Sunday 27 September 2009

Stolen Holiday (1937)

Director: Michael Curtiz
Stars: Kay Francis, Claude Rains and Ian Hunter
Opening with the standard disclaimer that this is a story of fiction yaddah yaddah yaddah, it's really based on a true story, that of Serge Alexandre Stavisky. It never ceases to amaze me that golden era Hollywood had a habit of making utter fiction out of fact, but never being honest enough to admit it. This loose adaptation is at least honest up front. It's also apparently a woman's picture, as highlighted by the fact that it's Kay Francis's name above the title, co-stars Claude Rains and Ian Hunter. It never ceases to amaze me how often that happened at Warner Brothers, even though history has told us that real women's parts were so few and far between, Hollywood being reserved mostly for the men.

It's 1931 and we're in Paris for the Delphine Summer Fashion Show, where Francis is a model apparently trying to show us how masculine she can be. With her lack of bust and a deliberately mannish haircut, she looks more like Servalan from Blake's 7. She's picked out of a lineup by Stefan Orloff because of her air of confidence though, ostensibly to model for a lady who is sick and so can't come to the salon. There is no such woman though, as she soon finds out. As she suggests, he's cwooked and his story is vewy fantastic. He merely has 500 francs and a whole heap of ambition. What he needs is her confidence to match his own and prop up his confidence games.

Sure enough, they grow in importance as five years whizzes by, until she's running the Maison Picot, a premier Paris fashion house, and he's running investment brokerages, strings of pawnbrokers and benefit events for crippled children. How much is built on a sound foundation and how much on sand is hard to tell, but it would seem to be biased towards the latter, with Orloff constantly building a new scam to firm up the failings of the last one. Everything escalates, though Orloff is never fearful of building his scams higher.

Picot doesn't seem to be actively involved in any way other than knowingly lending an air of respectability to Orloff's shenanigans, but that's still involved, however unwittingly. Also involved to a similar extent is Suzanne, Picot's assistant, played by the joyous Alison Skipworth who sounds more like Edward G Robinson than ever.
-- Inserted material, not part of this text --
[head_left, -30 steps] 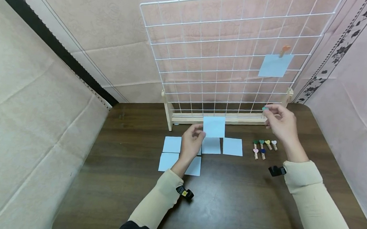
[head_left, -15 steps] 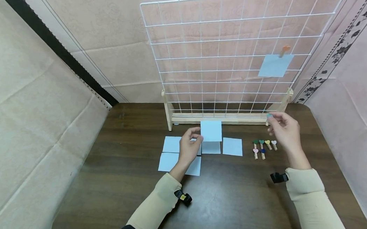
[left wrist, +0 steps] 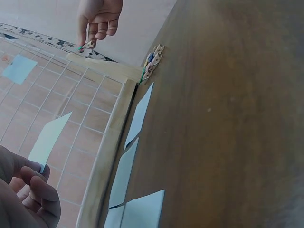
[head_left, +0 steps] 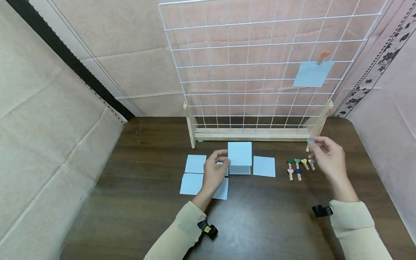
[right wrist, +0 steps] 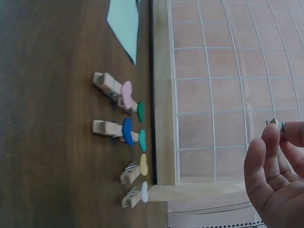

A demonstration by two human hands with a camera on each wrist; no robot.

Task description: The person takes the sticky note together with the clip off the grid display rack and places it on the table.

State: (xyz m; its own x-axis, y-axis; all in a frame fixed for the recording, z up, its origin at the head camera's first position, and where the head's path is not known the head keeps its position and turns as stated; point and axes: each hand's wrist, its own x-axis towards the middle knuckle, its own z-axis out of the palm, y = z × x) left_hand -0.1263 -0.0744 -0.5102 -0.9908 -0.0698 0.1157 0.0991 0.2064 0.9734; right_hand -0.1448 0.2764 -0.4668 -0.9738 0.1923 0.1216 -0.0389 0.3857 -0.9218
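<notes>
My left hand [head_left: 215, 172] pinches a blue square of paper [head_left: 240, 153] by its left edge, above other squares on the table; in the left wrist view the held paper [left wrist: 47, 142] tilts upward between thumb and fingers. My right hand [head_left: 329, 159] pinches a small wooden clothespin with a teal top [head_left: 309, 140], near the right foot of the white wire grid [head_left: 247, 65]. Mostly covered by the fingers in the right wrist view is the same clothespin [right wrist: 274, 122]. On the grid's upper right another blue paper [head_left: 313, 74] hangs from an orange-topped clothespin [head_left: 323, 56].
Several blue papers [head_left: 264, 166] lie in rows on the brown table [head_left: 259, 228], some partly behind my left hand. To their right sit several clothespins [right wrist: 131, 171] with coloured tops. The grid stands in a wooden base [head_left: 250, 136] along the table's back, with fabric walls around.
My right hand has moved down and right, away from the grid, still pinching the clothespin. My left hand has lowered slightly toward me with the paper.
</notes>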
She tells fortunes with cards and knows from moment one that Orloff is the King of Spades. She also knows that when Tony Wayne enters the picture in the romantic form of Ian Hunter and captures Picot's attention that he's the Jack of Hearts. The symbolism is hardly opaque.

Stolen Holiday is an interesting story, which builds slowly but surely, but it contains no surprises and will be easily forgettable. Orloff's empire is a house of cards and it inevitably begins to tumble, card by card, prompting him to enact countermeasure after countermeasure, which only get lower as time goes by. Rains plays Orloff as a villain but not an overt one, merely a charming one with no scruples, someone you'd like to know and hang out with but never trust. Unsurprisingly he's spot on.

Francis is decent in the lead, though she can't carry many of the more fashionable dresses that Mme Picot is naturally seen in. Hunter is a worthy romantic lead but we get to see far too little of him. There are worthy supporting actors like Walter Kingsford and Charles Halton to prop up the story but they're infrequent too, never being given much of a chance to be anything except another card in Orloff's house. Skipworth may just be the best of the bunch as Nicky's knowing assistant, but while there's naturally more of her than anyone else, not being a small lady, there's far too little of Suzanne which is not a good thing. She could have been the narrator from the inside.